На другой стороне огромное дерево черёмухи нависало над самой водой. Много было крупной ягоды, чёрными точками зрачков, висели гроздьями. Горьковато-терпкие, вязкие, быстро набивали оскомину.
Иван любил эти ягоды. Их было много и бесплатно.
Это место называлось «Татарский пролив». Когда-то тут опрокинулся на вёрткой лодке после ледохода лихой татарин Ахметка. Заспешил порыбачить в весенней воде. Повернулся неловко. И мгновенно затонул. Крикнуть не успел. Потом долго искали в мутной воде.
Река равнодушно избавилась, вынесла на пляж распухшее, обезображенное тело далеко от этого места.
Володька только научился плавать прошлым летом, на спор поплыл на тот «бок», так говорили пацаны, наелся черёмухи. Косточек, как блох на собаке, зубы почернели, словно запечатал рот пастой вязкой ягоды.
И поплыл сажёнками назад. Один, отчаянный.
Посередине, там, где буруны плясали, развернулся резко, хлебнул изрядно воды и запаниковал. Руки отяжелели враз, в голове шум, несёт беспощадная силища воды, тащит на спине, не спрашивая, в широкое место, откуда долго к берегу плыть, да и вряд ли сумеешь. Не всякому взрослому под силу. Погибель.
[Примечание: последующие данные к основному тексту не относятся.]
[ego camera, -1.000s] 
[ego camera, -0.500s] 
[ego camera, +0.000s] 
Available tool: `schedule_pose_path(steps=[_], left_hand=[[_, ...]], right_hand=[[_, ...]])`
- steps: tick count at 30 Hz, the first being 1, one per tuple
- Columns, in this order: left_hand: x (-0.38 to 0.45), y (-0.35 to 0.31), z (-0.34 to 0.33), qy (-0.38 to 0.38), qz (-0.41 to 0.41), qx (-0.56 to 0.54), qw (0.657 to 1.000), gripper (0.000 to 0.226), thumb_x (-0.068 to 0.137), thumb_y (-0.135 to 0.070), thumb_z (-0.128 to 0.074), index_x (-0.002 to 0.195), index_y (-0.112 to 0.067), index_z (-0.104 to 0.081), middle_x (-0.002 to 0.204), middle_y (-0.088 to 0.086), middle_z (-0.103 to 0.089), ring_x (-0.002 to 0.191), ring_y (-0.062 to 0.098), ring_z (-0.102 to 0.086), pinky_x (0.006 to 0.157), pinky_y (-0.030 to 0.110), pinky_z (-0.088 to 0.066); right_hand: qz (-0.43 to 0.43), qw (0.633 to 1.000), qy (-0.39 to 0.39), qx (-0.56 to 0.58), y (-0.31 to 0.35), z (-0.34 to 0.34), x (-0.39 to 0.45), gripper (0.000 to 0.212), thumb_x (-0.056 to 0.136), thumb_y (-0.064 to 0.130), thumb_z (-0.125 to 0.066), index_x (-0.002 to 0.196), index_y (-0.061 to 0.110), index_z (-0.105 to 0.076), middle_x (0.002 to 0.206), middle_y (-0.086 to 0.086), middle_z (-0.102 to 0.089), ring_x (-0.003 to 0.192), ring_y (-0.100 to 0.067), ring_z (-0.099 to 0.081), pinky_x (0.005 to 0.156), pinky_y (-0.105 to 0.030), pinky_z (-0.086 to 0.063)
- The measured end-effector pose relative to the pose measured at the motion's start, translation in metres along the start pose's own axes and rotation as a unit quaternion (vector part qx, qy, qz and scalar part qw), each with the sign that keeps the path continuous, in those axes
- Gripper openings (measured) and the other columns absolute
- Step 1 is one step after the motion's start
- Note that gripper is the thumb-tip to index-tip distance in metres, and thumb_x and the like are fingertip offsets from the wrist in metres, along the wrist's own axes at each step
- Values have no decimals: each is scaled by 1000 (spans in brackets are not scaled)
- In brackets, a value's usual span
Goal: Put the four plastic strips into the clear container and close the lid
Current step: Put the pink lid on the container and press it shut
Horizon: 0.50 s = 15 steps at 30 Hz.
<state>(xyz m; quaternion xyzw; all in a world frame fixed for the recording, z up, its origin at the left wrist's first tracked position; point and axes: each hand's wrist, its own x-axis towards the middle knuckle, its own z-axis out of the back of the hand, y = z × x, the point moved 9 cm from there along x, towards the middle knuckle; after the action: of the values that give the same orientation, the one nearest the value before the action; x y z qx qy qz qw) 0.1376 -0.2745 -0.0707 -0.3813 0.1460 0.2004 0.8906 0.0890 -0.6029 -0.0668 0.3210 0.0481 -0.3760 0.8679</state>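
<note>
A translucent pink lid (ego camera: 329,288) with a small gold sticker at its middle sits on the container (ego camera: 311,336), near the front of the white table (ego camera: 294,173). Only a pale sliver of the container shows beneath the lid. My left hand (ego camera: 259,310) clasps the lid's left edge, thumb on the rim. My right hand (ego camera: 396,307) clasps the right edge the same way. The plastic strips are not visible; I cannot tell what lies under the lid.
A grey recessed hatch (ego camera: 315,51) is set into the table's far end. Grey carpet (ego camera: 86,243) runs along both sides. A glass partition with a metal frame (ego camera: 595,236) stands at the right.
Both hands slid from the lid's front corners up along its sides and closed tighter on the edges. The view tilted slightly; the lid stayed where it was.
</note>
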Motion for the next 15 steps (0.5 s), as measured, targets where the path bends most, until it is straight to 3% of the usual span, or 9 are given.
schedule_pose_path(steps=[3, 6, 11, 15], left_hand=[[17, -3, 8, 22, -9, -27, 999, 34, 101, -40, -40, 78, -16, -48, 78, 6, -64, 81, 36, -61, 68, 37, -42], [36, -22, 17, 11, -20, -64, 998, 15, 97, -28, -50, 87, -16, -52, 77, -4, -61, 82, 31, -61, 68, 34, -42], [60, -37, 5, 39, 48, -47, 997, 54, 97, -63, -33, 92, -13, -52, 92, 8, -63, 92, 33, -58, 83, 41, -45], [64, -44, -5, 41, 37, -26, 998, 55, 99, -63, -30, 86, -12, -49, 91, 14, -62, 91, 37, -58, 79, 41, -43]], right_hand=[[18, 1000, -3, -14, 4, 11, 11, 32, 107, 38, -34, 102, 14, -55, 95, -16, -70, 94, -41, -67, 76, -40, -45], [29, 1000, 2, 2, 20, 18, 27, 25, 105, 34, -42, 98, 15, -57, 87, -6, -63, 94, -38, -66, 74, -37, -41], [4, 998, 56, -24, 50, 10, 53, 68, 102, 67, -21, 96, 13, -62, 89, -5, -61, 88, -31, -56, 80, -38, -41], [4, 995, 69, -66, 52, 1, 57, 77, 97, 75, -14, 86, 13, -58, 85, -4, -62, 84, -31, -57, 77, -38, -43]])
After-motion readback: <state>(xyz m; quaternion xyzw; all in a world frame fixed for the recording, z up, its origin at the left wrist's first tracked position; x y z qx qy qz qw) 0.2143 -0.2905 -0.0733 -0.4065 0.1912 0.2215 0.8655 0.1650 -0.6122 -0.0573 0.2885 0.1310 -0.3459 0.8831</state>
Начал он тогда с испугу барахтаться, силы тратить напрасно, нерасчётливо. Пацаны смеются, пальцами показывают. Умора! Думали, шутит на публику.
Хорошо, на берегу взрослый парень загорал с девушкой, и лодка рядом.
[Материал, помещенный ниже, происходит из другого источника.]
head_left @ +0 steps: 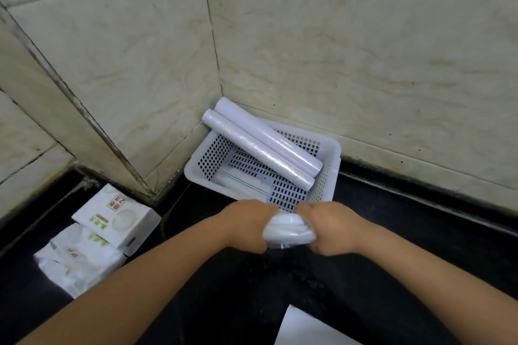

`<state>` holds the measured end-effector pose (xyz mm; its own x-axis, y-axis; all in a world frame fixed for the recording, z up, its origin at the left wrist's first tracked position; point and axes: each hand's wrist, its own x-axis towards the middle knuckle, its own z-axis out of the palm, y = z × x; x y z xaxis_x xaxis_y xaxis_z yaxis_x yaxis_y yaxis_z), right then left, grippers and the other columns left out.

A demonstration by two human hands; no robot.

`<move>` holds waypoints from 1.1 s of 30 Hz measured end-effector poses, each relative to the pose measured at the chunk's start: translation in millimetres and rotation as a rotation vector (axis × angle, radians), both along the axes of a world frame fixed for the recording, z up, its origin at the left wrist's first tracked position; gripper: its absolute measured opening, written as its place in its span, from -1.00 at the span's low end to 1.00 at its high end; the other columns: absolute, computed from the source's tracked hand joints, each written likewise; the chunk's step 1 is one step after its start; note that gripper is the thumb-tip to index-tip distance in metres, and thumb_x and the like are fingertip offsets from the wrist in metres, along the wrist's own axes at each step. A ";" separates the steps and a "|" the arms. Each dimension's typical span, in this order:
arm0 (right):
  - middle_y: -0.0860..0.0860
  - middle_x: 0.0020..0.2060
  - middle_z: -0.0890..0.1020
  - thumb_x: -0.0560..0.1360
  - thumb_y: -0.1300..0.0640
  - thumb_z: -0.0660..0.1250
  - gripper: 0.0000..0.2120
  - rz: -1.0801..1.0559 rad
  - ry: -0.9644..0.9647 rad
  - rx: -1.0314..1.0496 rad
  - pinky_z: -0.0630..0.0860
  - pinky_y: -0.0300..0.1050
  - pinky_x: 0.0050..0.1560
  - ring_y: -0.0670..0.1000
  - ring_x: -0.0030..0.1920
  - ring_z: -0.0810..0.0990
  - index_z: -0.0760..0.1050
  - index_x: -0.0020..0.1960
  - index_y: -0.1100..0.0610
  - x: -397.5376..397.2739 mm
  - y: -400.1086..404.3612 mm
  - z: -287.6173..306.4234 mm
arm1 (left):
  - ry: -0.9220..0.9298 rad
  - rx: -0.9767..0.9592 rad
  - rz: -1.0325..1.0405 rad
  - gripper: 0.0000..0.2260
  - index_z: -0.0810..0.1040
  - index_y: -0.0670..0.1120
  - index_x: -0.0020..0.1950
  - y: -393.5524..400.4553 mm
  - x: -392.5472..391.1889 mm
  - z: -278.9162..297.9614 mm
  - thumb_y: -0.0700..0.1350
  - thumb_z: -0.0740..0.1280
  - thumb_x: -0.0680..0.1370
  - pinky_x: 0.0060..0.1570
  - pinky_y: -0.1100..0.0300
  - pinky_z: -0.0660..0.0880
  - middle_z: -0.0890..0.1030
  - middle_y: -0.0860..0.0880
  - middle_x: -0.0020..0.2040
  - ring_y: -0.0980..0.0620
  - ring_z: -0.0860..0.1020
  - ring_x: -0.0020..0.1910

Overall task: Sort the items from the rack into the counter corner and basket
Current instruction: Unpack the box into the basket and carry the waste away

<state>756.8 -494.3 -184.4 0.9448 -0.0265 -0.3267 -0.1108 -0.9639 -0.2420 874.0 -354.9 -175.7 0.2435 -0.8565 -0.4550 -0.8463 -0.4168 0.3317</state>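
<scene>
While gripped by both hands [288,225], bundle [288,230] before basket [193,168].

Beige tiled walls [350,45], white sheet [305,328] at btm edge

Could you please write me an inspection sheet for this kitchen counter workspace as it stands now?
Surface: glossy black counter, dark and speckled.
Job's things: white perforated plastic basket in the tiled corner; two white film rolls lying across its rim; flat clear packet inside; bunched white plastic bag bundle held in front of the basket.
Clutter: white green-lettered box on a white soft pack, left; white sheet, bottom edge.
Grippers: left hand and right hand both grip the bundle.
Cables: nothing seen.
Surroundings: beige marbled wall tiles.
</scene>
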 end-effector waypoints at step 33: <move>0.09 -0.07 0.57 0.41 0.22 0.28 -0.84 -0.264 0.221 -0.131 0.42 -0.13 -0.20 0.07 -0.08 0.56 0.35 -0.05 0.12 85.1 -26.6 -32.8 | -0.326 0.307 -0.128 -0.61 0.18 -0.04 -0.45 -43.4 144.3 -37.4 -0.27 0.15 0.56 -0.20 0.19 0.24 0.25 0.02 -0.39 0.07 0.26 -0.38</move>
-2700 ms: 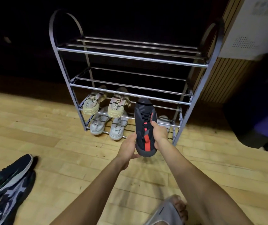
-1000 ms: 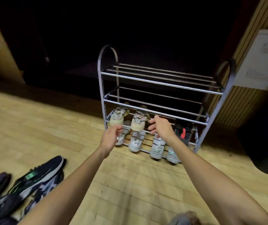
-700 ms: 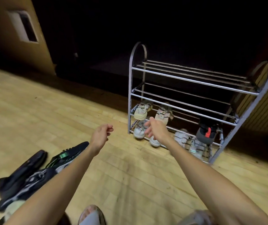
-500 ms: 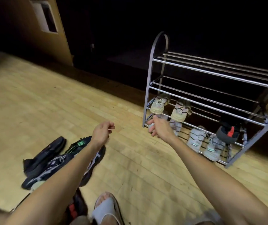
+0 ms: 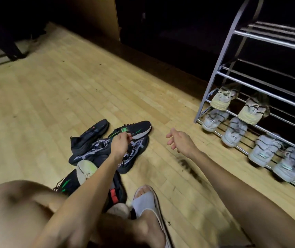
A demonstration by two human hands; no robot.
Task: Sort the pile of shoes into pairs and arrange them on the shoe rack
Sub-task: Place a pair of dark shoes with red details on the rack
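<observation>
Lowered since before, left hand [image 5: 120, 144] pinches the black green-tabbed sneaker [image 5: 134, 128]; right hand [image 5: 178, 140] hangs released.

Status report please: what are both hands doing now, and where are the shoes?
Left hand closing its grip over the black shoe with green tag on the floor pile. Right hand open, empty. Six light shoes on shoe rack. Nothing in the way.

The black-and-red shoe, held in both hands earlier, is no longer in them. The left hand [image 5: 120, 143] now reaches the black green-marked sneaker [image 5: 134, 128] in the floor pile; the right hand [image 5: 179, 141] hangs open, away from the rack [image 5: 214, 86].
</observation>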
Долго потом не мог Володька отдышаться. Рот открывал, как рыба, грудь ходуном, а кажется, всё равно дышать нечем. Глаза пучил навыкате. Пальцы словно рыбы поклевали – так кожу вода высосала.
Будний день. Мог бы и потонуть, запросто. Прямо напротив пивнушки с нездешним названием «Голубой Дунай».
Название придумала Катя-артиллерист. Голос у неё громкий, зычный. Командирский. Говорили – глуховата, потому и прозвали – артиллерист. В местной больничке уколы-прививки, клизмы, первую помощь оказывала.
Столовую на санитарию проверяла. Говорили, что училась когда-то в Москве, медицинский закончила. А потом не захотела возвращаться без ноги, будто без вести пропала.
До Будапешта дошла в войну. Ранена была, ногу потеряла.
Жила одна. Строго, скромно и аккуратно. Всю неделю. Как-то в стороне от баб и сплетен. Очень независимо держалась, слезливости не терпела. Про себя почти ничего не рассказывала, подогревая любопытство окружающих. Бабы поселковые её чурались, но и сплетничать побаивались. Фамильярности не допускала.
Только водилась за ней одна необъяснимая странность. От недостатка внимания, что ли?
После обеда мужики потихоньку собирались, подтягивались к пивнушке, вокруг столов свои компании кучковались. И всё поглядывали – не идёт ли там Катя. Скучно без неё.
Она по случаю выходного ковыляла на костыле, ноге давала отдохнуть от протеза. Обрубок вскидывал подол цветастого халатика, шевелился, дёргался в такт хомулянию на здоровой ноге. Чуть вперекос, вправо, усилие на костыль.